Blog: Regulation, (competitive) risk and resilience dominate the EMEA transformation agenda – Bobsguide

Operational resilience concerns are keeping operations heads awake at night in Europe, but it is the competitive dynamics in the markets that are really driving transformational changes.

There are several operational challenges for sell-side firms to contend with in the current environment, according to a bank speaker at Broadridge’s recent webinar on digital transformation in EMEA – everything from dealing with the world of zero commission trading and its impact on the cost of doing business, to addressing legacy technology in a time of regulatory focus on resilience. The bank operations head highlighted the significant pressure on firms to focus on improving productivity and reducing costs, at the same time transforming their competitive offerings.

The rise of zero-commission trading, and the increase in new entrants within the retail brokerage community, have placed pressure on incumbents to innovate and transform the way they interact with their clients. These pressures, and the increase in the number of new technologies such as artificial intelligence (AI), have also forced firms to address their legacy technologies.

Firms must maximise the return on their technology investments and automate as much as possible, agreed webinar panellists. The key to surviving in a much more competitive landscape is keeping staff focused on value-additive tasks rather than unnecessarily manual processes.

It was noted in the webinar discussion, that there has been much more of a push toward firms simplifying their technology stacks and offering more digital services to their clients, rather than pure cost-reduction projects over the last couple of years. Higher cost sensitivity due to decreased margins, a desire for increased resilience, and the need for greater agility in supporting the front office are all drivers for this change.
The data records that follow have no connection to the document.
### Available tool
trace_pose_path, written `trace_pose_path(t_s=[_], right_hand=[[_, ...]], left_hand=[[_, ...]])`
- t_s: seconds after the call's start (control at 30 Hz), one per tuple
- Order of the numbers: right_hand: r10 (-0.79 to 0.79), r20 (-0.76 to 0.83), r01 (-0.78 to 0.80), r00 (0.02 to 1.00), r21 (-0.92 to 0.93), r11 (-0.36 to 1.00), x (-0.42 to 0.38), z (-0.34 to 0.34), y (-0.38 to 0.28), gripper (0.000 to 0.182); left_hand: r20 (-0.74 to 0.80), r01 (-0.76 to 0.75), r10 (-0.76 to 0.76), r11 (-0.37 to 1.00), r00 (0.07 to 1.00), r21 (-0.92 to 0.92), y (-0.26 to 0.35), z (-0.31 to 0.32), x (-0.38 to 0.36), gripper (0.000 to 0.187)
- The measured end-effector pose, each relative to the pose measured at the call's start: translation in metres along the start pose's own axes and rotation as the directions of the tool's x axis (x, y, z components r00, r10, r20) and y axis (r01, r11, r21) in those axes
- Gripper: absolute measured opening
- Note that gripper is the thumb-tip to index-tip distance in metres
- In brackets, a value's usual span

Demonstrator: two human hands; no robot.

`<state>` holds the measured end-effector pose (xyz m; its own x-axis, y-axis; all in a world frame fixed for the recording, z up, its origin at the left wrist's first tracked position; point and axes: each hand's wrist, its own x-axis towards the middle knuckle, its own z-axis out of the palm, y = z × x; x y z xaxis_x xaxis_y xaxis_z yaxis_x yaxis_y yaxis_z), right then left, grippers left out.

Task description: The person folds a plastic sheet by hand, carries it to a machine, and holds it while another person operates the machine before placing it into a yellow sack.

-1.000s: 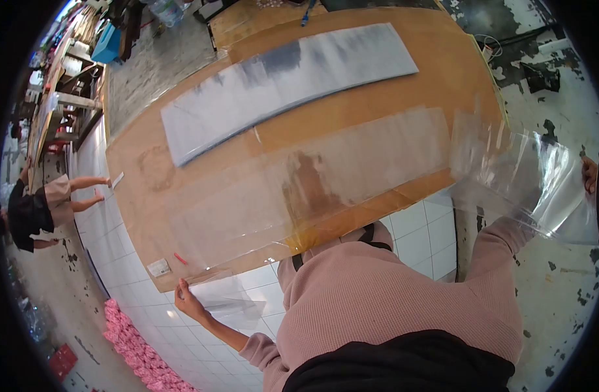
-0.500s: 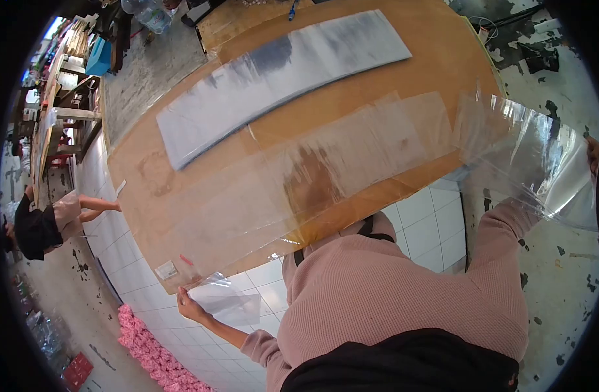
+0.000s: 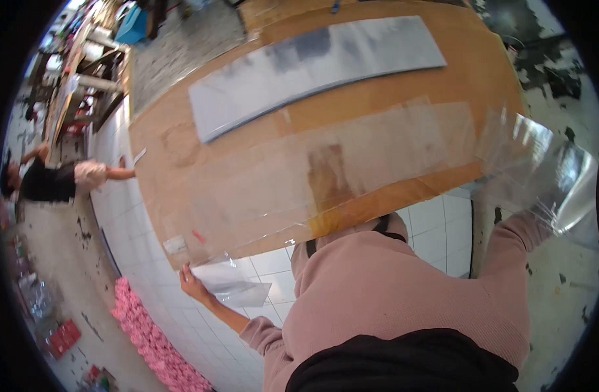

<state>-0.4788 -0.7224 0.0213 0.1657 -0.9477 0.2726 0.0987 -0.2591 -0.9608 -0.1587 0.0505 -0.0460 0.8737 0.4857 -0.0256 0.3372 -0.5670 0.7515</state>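
Pinching the clear film (image 3: 247,189) by the table's (image 3: 475,68) near left corner, the left hand (image 3: 193,285) is staying close; the film is running lengthwise along the near edge and overhanging the right end, towards which the right sleeve (image 3: 518,236) is reaching. Unlike earlier, the right hand is lying out of sight, its grip impossible to tell.

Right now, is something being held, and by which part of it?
The left hand holds the clear plastic sheet by its edge, near the table's corner. The right hand is out of sight.
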Motion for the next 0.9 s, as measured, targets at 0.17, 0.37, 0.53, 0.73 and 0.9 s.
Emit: trace_pose_path(t_s=[0.17,0.37,0.53,0.73,0.9], right_hand=[[0.077,0.146,-0.045,0.986,-0.211,0.976,0.020,0.033,0.009,0.015],[0.139,0.408,0.009,0.902,-0.340,0.940,0.056,0.138,0.008,0.016],[0.181,0.588,0.032,0.788,-0.333,0.943,0.060,0.232,-0.005,0.016],[0.274,0.792,-0.135,0.545,-0.240,0.961,0.052,0.330,-0.018,0.017],[0.315,0.767,-0.379,0.559,-0.101,0.920,-0.041,0.358,-0.059,0.022]], left_hand=[[-0.009,-0.066,0.066,0.990,0.998,-0.127,-0.021,-0.004,0.007,0.027],[0.012,0.124,-0.131,0.893,0.991,-0.433,0.003,-0.016,-0.008,0.029],[0.051,0.127,-0.117,0.852,0.992,-0.509,0.002,-0.018,-0.002,0.029],[-0.039,0.083,-0.104,0.931,0.994,-0.354,-0.012,-0.048,-0.004,0.028],[-0.285,0.143,-0.254,0.923,0.924,-0.358,-0.064,-0.108,-0.003,0.027]])
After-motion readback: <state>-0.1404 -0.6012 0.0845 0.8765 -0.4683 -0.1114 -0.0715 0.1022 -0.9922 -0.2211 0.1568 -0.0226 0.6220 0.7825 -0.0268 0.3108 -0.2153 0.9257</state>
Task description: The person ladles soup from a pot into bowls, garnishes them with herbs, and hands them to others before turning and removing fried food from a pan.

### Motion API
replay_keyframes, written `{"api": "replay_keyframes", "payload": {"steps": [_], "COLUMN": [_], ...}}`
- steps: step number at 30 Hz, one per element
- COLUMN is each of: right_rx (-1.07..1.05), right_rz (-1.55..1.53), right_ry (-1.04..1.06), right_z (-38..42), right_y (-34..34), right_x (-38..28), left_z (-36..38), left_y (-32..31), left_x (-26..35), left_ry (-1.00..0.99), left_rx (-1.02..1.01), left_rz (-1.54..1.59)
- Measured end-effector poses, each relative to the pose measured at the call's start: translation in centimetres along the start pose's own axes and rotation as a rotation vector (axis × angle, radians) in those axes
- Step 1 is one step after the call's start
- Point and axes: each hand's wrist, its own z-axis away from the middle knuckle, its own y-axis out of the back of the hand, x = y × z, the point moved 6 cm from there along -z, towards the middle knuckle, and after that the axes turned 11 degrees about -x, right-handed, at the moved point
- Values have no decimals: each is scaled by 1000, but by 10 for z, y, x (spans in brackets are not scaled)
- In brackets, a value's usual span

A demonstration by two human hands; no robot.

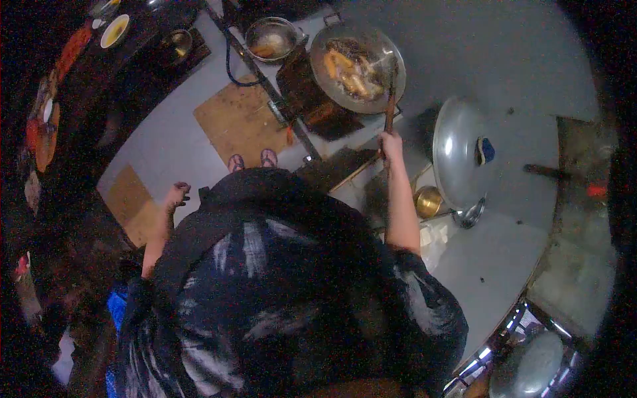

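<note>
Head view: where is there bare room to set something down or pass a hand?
Bare pale floor shows between the two brown sheets, near the left hand. Crowded: the wok, a metal bowl beside it and the utensil in the right hand crossing its rim; also the silver dome, with a gold pot close by.

Wok [365, 32] sits on stove [306, 99], front-right; food [358, 83] in it, utensil [390, 114] across its near-right rim. Bowl [286, 41] left of wok. Lid [454, 146] right of stove, pot [428, 201] at lid's near left. Mat [239, 119] left of stove.
</note>
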Motion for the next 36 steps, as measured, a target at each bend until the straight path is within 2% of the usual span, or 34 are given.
{"api": "replay_keyframes", "payload": {"steps": [2, 4, 7, 10, 11, 13, 14, 16, 17, 20, 22, 23, 25, 27, 28, 29, 30, 32, 36], "right_rx": [69, 93, 30, -22, -24, -166, -170, -248, -246, -194, -178, -177, -57, -47, -100, -152, -149, -272, -285], "right_rz": [25, 213, 137, 85, 88, 0, 3, -21, -23, 43, -21, -22, 245, 143, 39, -66, -68, -310, -313], "right_ry": [45, -57, -144, -45, -46, -167, -166, -148, -148, -142, -118, -117, 90, 71, -32, -135, -138, -330, -323], "right_z": [-35, -64, -78, -89, -76, -25, -15, 1, 6, 22, 26, 26, 30, 57, 71, 81, 89, 99, 61], "right_y": [6, 22, 20, 15, 10, -15, -22, -37, -40, -42, -43, -42, -37, -42, -45, -48, -46, -49, -36], "right_x": [1, 14, 20, 63, 52, 22, 23, 24, 22, 21, 25, 36, 45, 31, 23, 15, 1, -7, 20], "left_z": [9, 19, 24, 14, 15, 18, 32, 68, 63, 30, 8, 1, -12, 1, 6, 4, 0, 4, 10], "left_y": [0, -3, -7, -1, 2, -4, -14, -32, -30, -20, -10, -6, -3, -9, -10, -9, -7, -11, -17], "left_x": [2, 11, 12, -14, -18, -20, -16, 2, -1, -25, -25, -24, -24, -4, 3, 5, 3, 13, 28], "left_ry": [14, -35, 2, -71, -70, -91, -91, 110, 111, 63, -110, -111, -134, -51, 22, 26, 28, 30, 15], "left_rx": [18, 91, 124, 81, 81, -22, -20, 131, 131, 118, 58, 58, 2, 32, 65, 62, 61, 58, 57], "left_rz": [-4, -10, 12, 17, 20, -266, -261, -56, -59, -36, -271, -272, -44, -22, -2, -5, 3, 10, 16]}}
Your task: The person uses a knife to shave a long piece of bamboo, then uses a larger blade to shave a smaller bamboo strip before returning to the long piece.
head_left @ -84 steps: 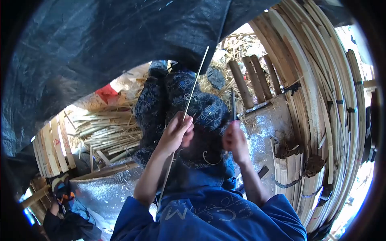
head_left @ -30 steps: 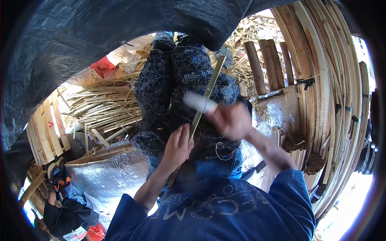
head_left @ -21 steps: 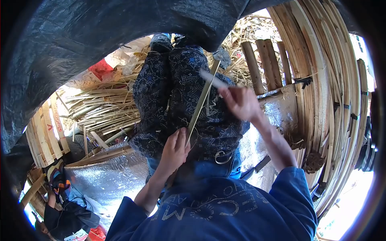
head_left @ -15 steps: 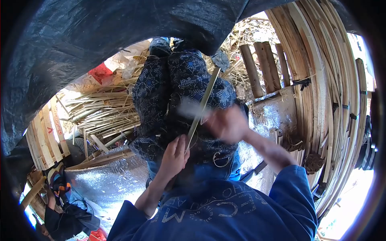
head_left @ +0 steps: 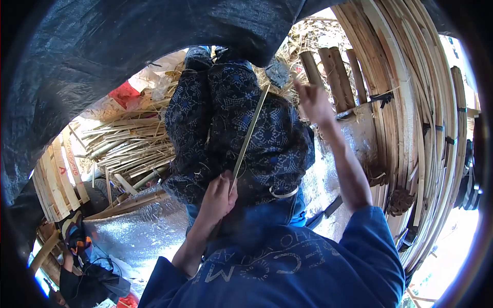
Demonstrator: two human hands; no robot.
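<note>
My left hand (head_left: 221,196) is closed on the lower end of a long, thin pale-green strip (head_left: 247,138), low over the patterned cloth (head_left: 267,123) on my lap. The strip slants up and right, its far end lying over the cloth. My right hand (head_left: 314,105) is raised beyond the strip to the right, away from it. Its fingers are curled, and what they hold cannot be made out. A greyish crumpled piece (head_left: 278,73) lies near the strip's far end.
Long wooden strips (head_left: 405,102) are stacked along the right. Cut strips (head_left: 131,146) lie in a heap at the left, above a silvery sheet (head_left: 146,231). Dark sheeting (head_left: 128,41) hangs across the top. Another person's dark sleeve (head_left: 77,282) shows at lower left.
My right hand has moved up and right, away from the strip. The blurred pale blade seen before is no longer discernible. My left hand still holds the strip.
</note>
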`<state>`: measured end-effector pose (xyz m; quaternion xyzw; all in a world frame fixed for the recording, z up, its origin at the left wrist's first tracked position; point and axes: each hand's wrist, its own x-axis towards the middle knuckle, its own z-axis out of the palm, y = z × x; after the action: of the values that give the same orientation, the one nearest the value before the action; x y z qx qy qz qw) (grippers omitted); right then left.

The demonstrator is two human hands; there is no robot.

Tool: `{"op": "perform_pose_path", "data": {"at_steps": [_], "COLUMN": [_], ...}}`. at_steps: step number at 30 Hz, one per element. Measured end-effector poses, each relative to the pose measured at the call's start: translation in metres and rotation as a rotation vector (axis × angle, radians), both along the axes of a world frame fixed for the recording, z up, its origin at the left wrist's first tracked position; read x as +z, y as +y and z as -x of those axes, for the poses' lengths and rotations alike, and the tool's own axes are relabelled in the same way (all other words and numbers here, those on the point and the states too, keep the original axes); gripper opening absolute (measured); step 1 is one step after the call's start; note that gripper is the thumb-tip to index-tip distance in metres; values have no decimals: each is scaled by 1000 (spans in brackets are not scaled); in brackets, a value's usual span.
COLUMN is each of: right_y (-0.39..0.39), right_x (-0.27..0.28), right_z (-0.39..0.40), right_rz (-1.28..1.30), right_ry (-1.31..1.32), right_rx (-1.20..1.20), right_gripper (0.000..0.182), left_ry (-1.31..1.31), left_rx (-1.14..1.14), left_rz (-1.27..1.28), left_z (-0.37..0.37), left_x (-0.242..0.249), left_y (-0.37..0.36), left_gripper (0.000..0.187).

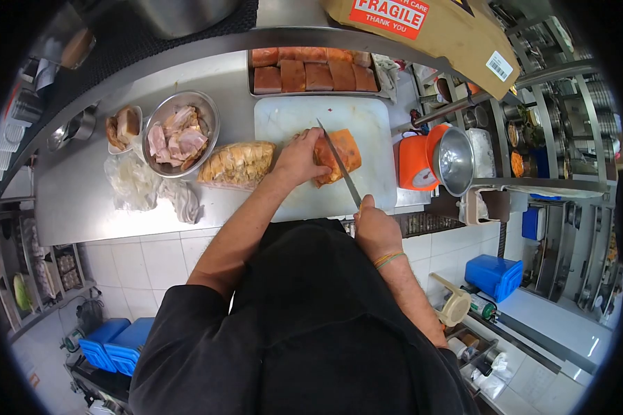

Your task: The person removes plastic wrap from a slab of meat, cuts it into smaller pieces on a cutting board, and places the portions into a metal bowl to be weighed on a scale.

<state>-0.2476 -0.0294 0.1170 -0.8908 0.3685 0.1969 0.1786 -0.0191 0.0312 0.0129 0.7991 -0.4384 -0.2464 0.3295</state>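
On the white cutting board lies an orange-brown block of meat. My left hand is pressed on the block's left side, holding it against the board. A long knife is gripped by its handle in my right hand. Its blade runs diagonally across the top of the block, with the tip pointing up and left past the far edge. How deep the blade sits in the meat I cannot tell. Just left of the board is a bag of sliced meat.
A metal bowl of meat pieces stands at the left, beside a small container and plastic bags. Behind the board is a tray of meat blocks. An orange scale with a steel bowl stands right.
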Motion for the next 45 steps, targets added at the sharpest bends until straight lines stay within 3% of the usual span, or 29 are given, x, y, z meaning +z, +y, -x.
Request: {"op": "perform_pose_path", "data": {"at_steps": [29, 45], "right_y": [-8, -20], "right_x": [12, -38], "right_z": [-15, -55], "right_rz": [29, 92], "right_ry": [26, 90], "right_rx": [77, 116], "right_gripper": [16, 18], "left_ry": [76, 85], "left_rx": [13, -3], "left_rz": [16, 5], "left_z": [-1, -7], "left_x": [-9, -8], "left_y": [-1, 1], "left_gripper": [85, 84]}}
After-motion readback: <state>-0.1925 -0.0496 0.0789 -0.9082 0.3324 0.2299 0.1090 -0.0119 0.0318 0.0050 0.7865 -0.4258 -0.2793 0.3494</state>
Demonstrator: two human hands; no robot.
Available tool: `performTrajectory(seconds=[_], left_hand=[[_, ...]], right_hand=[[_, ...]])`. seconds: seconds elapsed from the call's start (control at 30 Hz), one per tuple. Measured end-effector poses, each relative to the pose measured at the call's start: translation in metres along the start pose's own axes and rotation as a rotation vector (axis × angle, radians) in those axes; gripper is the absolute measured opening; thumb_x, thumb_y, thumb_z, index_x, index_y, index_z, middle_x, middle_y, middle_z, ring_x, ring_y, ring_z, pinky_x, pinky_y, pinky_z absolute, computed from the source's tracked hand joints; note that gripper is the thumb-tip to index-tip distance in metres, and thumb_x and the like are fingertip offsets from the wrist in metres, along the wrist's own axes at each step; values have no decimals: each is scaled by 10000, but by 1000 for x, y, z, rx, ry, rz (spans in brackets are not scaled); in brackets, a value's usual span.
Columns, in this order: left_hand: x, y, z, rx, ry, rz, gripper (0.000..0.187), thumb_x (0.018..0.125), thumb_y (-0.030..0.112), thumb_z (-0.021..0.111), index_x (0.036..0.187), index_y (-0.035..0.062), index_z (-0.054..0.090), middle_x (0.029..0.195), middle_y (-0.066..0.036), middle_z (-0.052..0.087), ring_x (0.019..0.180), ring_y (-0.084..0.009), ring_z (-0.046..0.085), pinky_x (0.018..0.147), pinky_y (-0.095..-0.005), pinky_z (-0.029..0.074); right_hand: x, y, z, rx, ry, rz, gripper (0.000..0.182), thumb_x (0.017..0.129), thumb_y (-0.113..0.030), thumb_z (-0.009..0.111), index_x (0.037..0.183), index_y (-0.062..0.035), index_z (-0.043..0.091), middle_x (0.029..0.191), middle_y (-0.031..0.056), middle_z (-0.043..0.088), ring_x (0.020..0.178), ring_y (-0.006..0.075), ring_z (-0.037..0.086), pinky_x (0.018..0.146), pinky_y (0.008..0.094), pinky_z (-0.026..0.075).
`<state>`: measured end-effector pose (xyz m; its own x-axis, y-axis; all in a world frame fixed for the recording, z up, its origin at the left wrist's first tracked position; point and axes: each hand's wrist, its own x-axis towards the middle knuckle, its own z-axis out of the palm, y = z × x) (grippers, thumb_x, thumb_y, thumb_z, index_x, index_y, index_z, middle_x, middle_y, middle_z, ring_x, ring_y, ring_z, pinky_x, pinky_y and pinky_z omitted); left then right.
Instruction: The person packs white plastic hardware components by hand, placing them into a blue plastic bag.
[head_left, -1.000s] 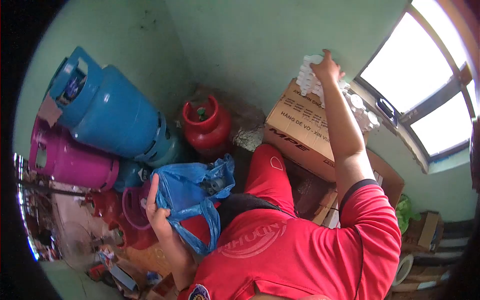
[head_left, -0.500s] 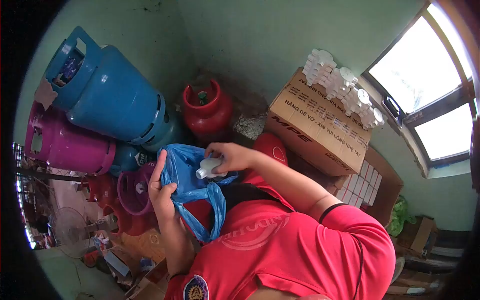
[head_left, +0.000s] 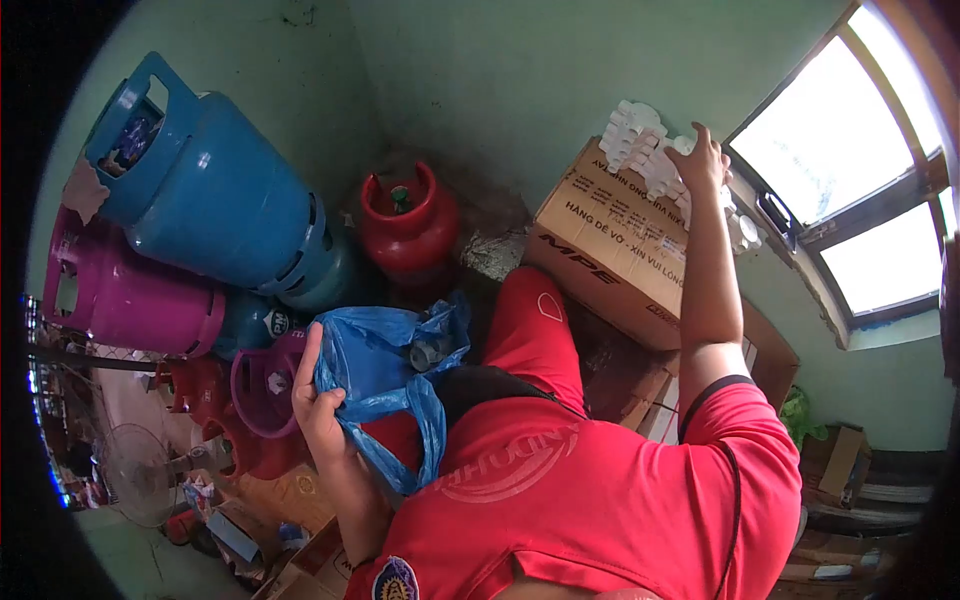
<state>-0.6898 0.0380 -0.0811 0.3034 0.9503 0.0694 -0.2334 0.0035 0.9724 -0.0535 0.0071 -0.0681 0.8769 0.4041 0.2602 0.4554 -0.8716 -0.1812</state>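
Observation:
My left hand (head_left: 322,405) grips the edge of a thin blue plastic bag (head_left: 370,350), its index finger stretched up along the side. The bag's mouth gapes, and its handle loops hang down over my red shirt. Inside it lies a pale plastic fitting (head_left: 428,352), partly covered by the film. At the upper right, my right hand (head_left: 704,160) reaches over a row of white plastic fittings (head_left: 634,135) stacked on a cardboard box (head_left: 610,230). Its thumb and fingers are spread around one of them, fingertips right at the piece. The hand and forearm hide part of the row.
Blue (head_left: 225,185) and magenta gas cylinders (head_left: 130,285) stand stacked at the left. A red gas cylinder (head_left: 408,225) sits in the corner ahead. A window (head_left: 830,130) is at the right, and a fan (head_left: 140,470) stands at lower left.
My right hand has let go of the white fitting at the bag and moved up right to the row on the box. The fitting now lies in the bag; my left hand keeps its hold.

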Motion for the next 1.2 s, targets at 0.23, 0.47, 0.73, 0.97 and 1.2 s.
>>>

During the webinar, Broadridge’s international president, Samir Pandiri, added that simplification and modernisation are the focus of many ongoing engagements as firms seek to rationalise their technology stacks and retire legacy platforms.

Client service and product improvement are often dependent on building a better data architecture and becoming more intelligent in the usage of a firm’s data assets, agreed panellists. The transformation journey therefore often hinges on improving data from front-to-back office via data governance programmes and connecting the silos via a more joined-up platform approach. Internally well-used technologies, such as application programming interfaces (APIs), can also be deployed to enable external clients to access their data assets on demand. However, APIs can expose data quality issues to external parties if this approach is adopted without careful planning.

A tangible use case for operational data in Europe could be compliance with the Central Securities Depositories Regulation (CSDR). Operational data can be used to help clients optimise their processes and reduce operational risk by predicting possible fails and enabling proactive fails management. This requires the application of AI technology to spot patterns within historical data and predict possible outcomes based on that data.

There are many similar potential uses of data that are held within the four walls of an organisation but are not currently being mined for information, panellists agreed during Broadridge’s webinar. How much data that could be used to improve the client experience, is sitting on email servers, for example?

Capital markets could learn a lot from the online retail industry in mining this information and applying next-generation technologies to develop insights that could result in a significant competitive edge. As noted by one panellist, 42% of the firm’s team’s time is spent using core platforms; the rest of the time is spent using desktop tools and email – for which the data could have broader use.

Another key theme for the industry over the last decade or so has been regulation. It is no secret regulatory change management has been an ongoing and increasing cost of doing business across the globe, but in Europe in particular, compliance burdens are considerable. Thankfully, regulators are beginning to assess and attempt to simplify the barrage of post-2008 requirements, but this will also consume valuable internal resources. Moreover, regulators in the region have now turned their attention to ensuring the industry is in a good position to tackle the rising threat of cyber-crime and improve operational resilience as the industry increasingly automates and digitalises client interactions.

The post-financial crisis focus on living wills and business continuity planning has extended further into what one panellist called “operating resilience”. The way a firm operates now needs to be viewed holistically and any areas of operational risk must be addressed. The introduction of the European-level Digital Operational Resilience Act (DORA) heralds this new regulatory crackdown on both cyber-hygiene practices and operational governance practices.

Firms need to think differently about planning for service availability, particularly given the example of the last few years during the pandemic, explained one panellist. The pandemic could be seen as a “Sputnik moment” for the industry, where most firms were able to quickly mobilise and convert to remote working, but the changes exposed many other threats including cybersecurity weaknesses.

Reference was made to the impact of DORA already being felt at most large European financial institutions as they evaluate their end-to-end processes and try to understand the impacts of a wide range of possible events. Top-tier banks may have the resources to throw at these projects, but many smaller firms will further be compelled to adopt cloud-based solutions to meet the business continuity and security obligations. They will rely on their vendor partners to help them build more resilient operations and reduce risk as much as possible by automating key processes. The panel agreed these new requirements are in keeping with good business practices, given the increase in threats across the spectrum from hackers to climate risk and weather-related incidents that can derail a firm’s core operations quickly.

From both the regulatory standpoint and that of the client, getting smarter about data and processes is key to keeping ahead of future requirements.